Data excerpts:
============

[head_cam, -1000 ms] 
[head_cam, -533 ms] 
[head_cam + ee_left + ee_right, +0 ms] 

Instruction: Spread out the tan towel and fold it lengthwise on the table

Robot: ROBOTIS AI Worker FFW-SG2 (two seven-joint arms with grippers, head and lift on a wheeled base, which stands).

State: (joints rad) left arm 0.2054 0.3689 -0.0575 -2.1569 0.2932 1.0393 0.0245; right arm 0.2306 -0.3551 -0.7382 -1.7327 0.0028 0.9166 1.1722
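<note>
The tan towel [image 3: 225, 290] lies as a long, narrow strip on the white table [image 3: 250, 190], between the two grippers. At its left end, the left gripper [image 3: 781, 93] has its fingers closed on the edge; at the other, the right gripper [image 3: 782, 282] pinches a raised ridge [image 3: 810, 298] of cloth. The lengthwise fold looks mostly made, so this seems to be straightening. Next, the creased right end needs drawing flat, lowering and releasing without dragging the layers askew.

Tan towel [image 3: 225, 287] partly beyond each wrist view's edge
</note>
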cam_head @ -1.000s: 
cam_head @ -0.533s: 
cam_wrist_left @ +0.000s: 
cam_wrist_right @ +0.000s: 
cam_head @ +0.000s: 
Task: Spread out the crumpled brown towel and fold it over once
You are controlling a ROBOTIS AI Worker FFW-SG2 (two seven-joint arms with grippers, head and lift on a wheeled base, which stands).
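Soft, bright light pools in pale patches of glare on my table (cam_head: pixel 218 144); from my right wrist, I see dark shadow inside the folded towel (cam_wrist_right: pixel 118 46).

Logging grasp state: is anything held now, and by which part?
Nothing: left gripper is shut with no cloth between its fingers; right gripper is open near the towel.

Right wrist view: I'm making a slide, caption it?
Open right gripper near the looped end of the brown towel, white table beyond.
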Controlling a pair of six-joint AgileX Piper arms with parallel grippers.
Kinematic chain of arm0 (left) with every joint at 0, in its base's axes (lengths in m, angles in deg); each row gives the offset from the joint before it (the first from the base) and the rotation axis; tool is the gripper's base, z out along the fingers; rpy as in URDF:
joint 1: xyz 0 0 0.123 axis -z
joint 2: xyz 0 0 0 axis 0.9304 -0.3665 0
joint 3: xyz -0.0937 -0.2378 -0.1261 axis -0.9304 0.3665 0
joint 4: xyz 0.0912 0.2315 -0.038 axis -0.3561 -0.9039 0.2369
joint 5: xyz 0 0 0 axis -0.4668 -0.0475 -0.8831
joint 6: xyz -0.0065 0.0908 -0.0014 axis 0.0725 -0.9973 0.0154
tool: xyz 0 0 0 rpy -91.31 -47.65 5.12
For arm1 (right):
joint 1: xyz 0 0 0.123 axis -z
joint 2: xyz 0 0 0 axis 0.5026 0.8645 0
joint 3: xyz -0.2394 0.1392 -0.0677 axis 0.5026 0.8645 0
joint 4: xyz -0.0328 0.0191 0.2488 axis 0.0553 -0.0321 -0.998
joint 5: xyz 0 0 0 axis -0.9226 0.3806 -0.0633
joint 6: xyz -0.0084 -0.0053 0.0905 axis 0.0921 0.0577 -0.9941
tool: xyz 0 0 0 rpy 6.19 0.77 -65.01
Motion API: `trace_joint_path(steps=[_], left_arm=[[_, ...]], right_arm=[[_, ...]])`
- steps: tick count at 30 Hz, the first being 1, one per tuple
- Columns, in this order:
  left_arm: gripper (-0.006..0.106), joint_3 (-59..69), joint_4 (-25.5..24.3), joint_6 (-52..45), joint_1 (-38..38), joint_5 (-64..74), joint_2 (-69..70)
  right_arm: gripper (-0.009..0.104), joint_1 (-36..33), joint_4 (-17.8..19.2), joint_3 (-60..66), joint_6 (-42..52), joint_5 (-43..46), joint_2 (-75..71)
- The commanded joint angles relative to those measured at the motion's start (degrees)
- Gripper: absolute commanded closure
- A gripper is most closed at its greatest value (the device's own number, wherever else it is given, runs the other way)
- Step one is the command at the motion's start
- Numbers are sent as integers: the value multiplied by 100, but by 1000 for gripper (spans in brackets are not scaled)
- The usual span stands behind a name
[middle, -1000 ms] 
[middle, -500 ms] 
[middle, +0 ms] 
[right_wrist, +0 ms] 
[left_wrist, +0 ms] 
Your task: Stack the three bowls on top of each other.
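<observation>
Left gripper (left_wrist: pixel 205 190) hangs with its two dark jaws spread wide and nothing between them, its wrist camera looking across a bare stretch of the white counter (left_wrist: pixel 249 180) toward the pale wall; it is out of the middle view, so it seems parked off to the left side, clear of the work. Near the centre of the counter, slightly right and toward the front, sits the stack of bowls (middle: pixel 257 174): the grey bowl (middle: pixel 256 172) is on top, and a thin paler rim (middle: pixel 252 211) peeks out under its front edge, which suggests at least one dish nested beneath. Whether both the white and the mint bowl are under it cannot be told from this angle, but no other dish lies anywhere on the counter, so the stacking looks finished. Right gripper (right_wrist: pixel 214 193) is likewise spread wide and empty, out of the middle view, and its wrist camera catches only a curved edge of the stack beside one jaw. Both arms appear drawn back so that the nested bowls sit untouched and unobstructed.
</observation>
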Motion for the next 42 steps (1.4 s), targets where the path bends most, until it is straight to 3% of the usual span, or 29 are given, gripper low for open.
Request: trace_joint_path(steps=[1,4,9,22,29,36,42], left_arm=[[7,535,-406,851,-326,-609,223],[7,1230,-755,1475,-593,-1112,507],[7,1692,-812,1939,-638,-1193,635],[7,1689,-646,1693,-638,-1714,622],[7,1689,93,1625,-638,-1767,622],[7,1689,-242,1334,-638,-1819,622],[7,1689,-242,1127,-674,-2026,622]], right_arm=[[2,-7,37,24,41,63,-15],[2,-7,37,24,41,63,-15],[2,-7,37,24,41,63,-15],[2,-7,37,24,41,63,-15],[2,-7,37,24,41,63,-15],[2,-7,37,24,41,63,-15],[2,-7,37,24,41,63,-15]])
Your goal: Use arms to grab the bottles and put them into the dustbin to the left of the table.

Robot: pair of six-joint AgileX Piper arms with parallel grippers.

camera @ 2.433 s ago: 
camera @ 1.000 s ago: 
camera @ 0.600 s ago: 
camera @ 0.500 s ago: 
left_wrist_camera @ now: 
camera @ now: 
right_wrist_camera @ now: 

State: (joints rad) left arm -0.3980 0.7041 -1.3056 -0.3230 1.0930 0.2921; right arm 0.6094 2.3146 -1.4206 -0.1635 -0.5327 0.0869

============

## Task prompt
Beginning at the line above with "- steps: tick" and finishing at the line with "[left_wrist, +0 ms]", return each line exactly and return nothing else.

## Task result
- steps: tick count at 30 Hz, the first being 1, one per tuple
- Columns, in this order:
  left_arm: gripper (-0.006..0.106), joint_3 (-59..69), joint_4 (-25.5..24.3), joint_6 (-52..45), joint_1 (-38..38), joint_5 (-64..74), joint_2 (-69..70)
  right_arm: gripper (-0.009..0.104), joint_1 (-36..33), joint_4 (-17.8..19.2), joint_3 (-60..66), joint_6 (-42..52), joint_5 (-43..46), joint_2 (-75..71)
- The commanded joint angles relative to those measured at the motion's start (degrees)
- Gripper: absolute commanded closure
- A gripper is most closed at its greatest value (the device's own number, wherever else it is given, runs the other way)
- Step one is the command at the motion's start
- Numbers are sent as integers: the value multiplied by 100, but by 1000 for gripper (spans in brackets are not scaled)
- The usual span stands behind a name
[middle, -1000 ms] 
[middle, -500 ms] 
[middle, +0 ms] 
[right_wrist, +0 ms] 
[left_wrist, +0 ms] 

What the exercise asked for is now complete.